### YOUR INSTRUCTIONS
Scan the material for the word "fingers" and return every matching line.

——————————

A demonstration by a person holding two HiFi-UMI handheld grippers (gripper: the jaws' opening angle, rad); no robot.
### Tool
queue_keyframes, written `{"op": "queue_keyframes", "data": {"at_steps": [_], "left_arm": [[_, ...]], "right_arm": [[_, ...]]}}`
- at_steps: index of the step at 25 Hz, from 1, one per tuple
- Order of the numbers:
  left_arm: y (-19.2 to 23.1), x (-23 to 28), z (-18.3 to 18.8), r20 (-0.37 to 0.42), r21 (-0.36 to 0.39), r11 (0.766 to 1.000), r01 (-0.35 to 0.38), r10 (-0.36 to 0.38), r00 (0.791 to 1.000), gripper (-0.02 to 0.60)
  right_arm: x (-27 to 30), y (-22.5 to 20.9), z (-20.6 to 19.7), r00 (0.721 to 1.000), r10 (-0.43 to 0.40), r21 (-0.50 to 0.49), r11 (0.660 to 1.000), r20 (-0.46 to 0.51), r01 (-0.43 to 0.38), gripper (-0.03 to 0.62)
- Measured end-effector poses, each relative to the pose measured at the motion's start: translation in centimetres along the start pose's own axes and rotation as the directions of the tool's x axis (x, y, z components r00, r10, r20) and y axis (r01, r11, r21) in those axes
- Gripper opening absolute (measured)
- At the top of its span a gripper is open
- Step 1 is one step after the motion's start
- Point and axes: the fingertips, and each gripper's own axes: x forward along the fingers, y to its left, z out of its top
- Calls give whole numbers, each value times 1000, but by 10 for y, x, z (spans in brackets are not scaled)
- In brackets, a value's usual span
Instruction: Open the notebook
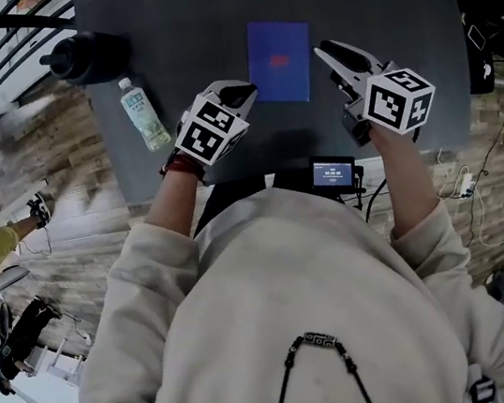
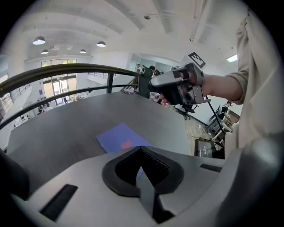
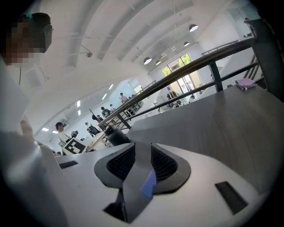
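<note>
Plainly the step in hand is the approach: the notebook (image 1: 280,60) lies shut and flat near the middle of the dark table (image 1: 165,10), at the person's 12 o'clock, with nothing touching it. It is a thin blue book with a small red mark on its cover; I cannot tell which edge is the spine. The left gripper (image 1: 244,93) hovers at its 7 o'clock, tips together on nothing. The right gripper (image 1: 327,51) hovers just beside it at 3 o'clock, jaws slightly parted and empty. Next, I judge, one tip must slip under the cover's free edge while the other pins the book. A water bottle (image 1: 143,113) lies at 9 o'clock, well apart.
</note>
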Motion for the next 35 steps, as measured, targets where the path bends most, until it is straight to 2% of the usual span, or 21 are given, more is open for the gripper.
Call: {"op": "queue_keyframes", "data": {"at_steps": [5, 11, 17, 19, 23, 29, 31, 35], "left_arm": [[-1, 32, -21, -37, -35, 999, 37, -39, 999, 3], [9, 62, -42, -94, -110, 994, 19, -29, 995, 3], [11, 79, -57, -145, -131, 991, 14, -33, 989, 3], [13, 83, -63, -175, -129, 992, 1, -23, 984, 3], [12, 90, -68, -241, -70, 997, -12, -5, 971, 3], [15, 103, -82, -309, -46, 999, -19, 3, 951, 3], [14, 106, -85, -318, -36, 999, -19, 6, 948, 3], [15, 106, -86, -304, -69, 997, -16, -5, 953, 3]], "right_arm": [[10, -19, -29, 998, -29, 36, 999, -59, 31, 123], [23, -43, -65, 988, -60, 72, 995, -140, 71, 178], [41, -61, -102, 971, -59, 132, 987, -230, 91, 227], [46, -71, -112, 963, -73, 140, 984, -259, 112, 242], [52, -87, -136, 939, -95, 129, 981, -329, 144, 271], [62, -88, -153, 926, -31, 192, 975, -376, 110, 287], [65, -90, -156, 921, -15, 201, 975, -389, 100, 287], [71, -95, -159, 909, -25, 192, 975, -417, 115, 287]]}}
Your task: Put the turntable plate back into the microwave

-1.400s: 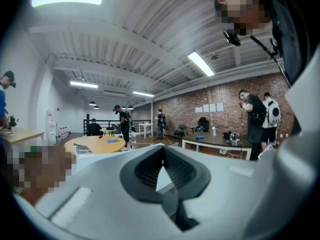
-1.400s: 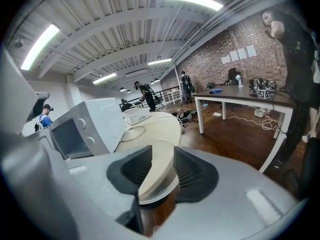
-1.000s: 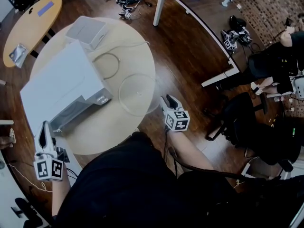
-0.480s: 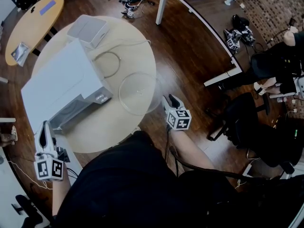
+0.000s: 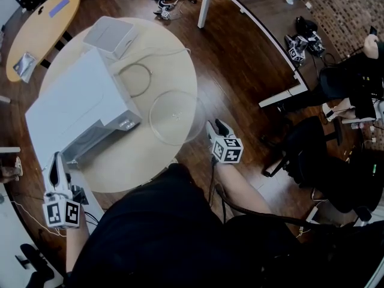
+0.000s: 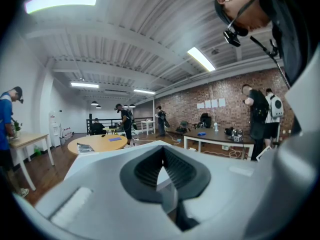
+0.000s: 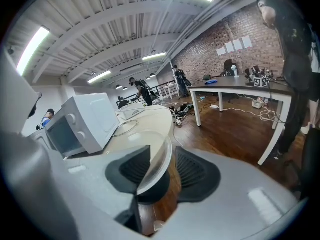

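Observation:
The clear glass turntable plate (image 5: 174, 119) lies flat on the round table (image 5: 138, 164), its right rim overhanging the edge. My right gripper (image 5: 216, 125) is at that overhanging rim. In the right gripper view the plate's rim (image 7: 156, 160) stands between the jaws of the right gripper (image 7: 161, 170). It rests against the left pad, with a gap to the right pad. The white microwave (image 5: 78, 110) sits on the table's left half, its front with dark window and knobs (image 7: 75, 126) facing me. My left gripper (image 5: 56, 162) hangs by the microwave's near corner, its jaws together and empty (image 6: 162, 170).
A thin ring (image 5: 137, 80) and a white box (image 5: 111, 36) lie behind the plate on the table. A white-legged desk (image 5: 252, 23) and dark office chairs (image 5: 312, 155) stand to the right over wooden floor. A small yellow table (image 5: 42, 29) is at the far left.
The right gripper has sunk a little at the plate's rim. The left gripper, plate and microwave have stayed put.

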Available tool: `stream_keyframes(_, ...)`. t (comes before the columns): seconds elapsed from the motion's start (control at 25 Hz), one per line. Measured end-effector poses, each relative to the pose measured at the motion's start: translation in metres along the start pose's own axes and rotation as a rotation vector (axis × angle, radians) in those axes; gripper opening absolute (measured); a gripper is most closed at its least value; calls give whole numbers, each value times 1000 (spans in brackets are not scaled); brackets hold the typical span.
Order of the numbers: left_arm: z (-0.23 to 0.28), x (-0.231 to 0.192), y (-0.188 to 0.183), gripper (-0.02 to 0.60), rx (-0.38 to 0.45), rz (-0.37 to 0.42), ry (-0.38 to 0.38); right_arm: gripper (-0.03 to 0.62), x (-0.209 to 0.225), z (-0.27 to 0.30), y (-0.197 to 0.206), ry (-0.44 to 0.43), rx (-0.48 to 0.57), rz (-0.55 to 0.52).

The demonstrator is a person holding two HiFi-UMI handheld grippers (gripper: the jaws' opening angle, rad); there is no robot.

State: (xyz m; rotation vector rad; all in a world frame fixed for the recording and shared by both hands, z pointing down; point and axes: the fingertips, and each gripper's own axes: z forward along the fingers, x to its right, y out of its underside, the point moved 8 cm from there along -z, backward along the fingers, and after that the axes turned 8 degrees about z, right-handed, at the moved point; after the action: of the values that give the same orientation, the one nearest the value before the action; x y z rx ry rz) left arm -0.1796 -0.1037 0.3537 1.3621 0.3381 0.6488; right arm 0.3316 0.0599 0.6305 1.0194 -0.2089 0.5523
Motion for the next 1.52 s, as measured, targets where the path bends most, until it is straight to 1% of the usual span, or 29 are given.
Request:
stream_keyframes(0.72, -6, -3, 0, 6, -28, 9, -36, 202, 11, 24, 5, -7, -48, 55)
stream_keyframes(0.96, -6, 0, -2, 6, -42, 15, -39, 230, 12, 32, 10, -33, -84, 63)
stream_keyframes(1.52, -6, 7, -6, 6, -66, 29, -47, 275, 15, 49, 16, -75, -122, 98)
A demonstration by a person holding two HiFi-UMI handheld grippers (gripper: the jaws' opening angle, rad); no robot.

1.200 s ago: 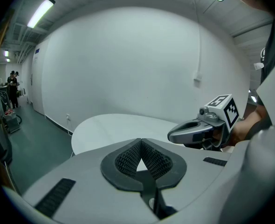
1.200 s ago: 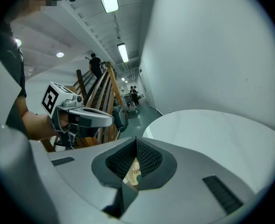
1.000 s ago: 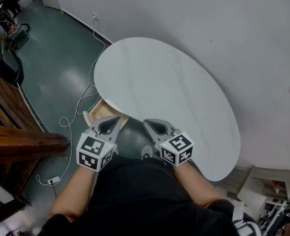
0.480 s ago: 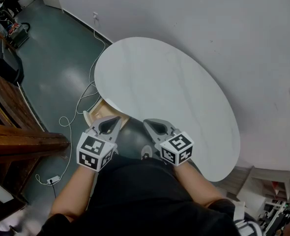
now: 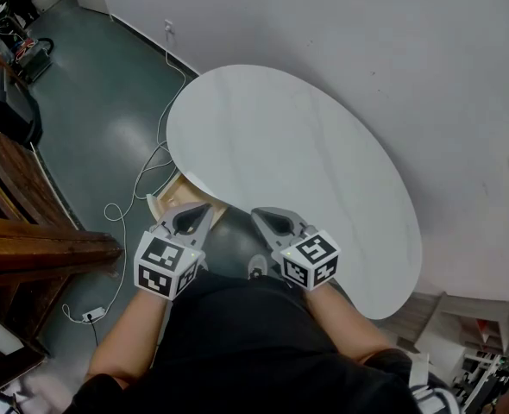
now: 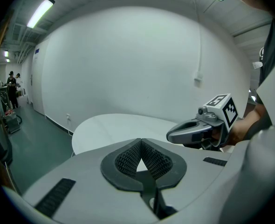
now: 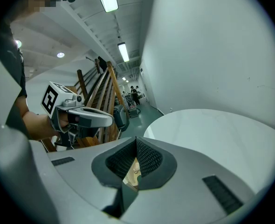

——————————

### EXERCISE RESPONSE
- Point and axes: the fingertips, and each gripper's own axes: x forward along the fingers, y to its left, z out of its top
State: (xyz m; rotation vector rad; all in a world frame fixed for the recording and shared by both hands, z pointing down; point and axes: the fingertips, and each gripper's own axes: z forward along the fingers, x to its right, y out of its underside, the point moved 8 cm from there along -z, backward along the fingers, and after that the axes turned 8 degrees about z, right-handed, at the moved point; after the action: of the values that give the same orientation, the one nearest the value before the action; x y z rx ry rz) left arm -0.1796 -0.1037 0.3537 1.3621 0.3381 0.6488; right arm 0.3316 0.0599 0.6305 1.0194 -0.2089 0.5523

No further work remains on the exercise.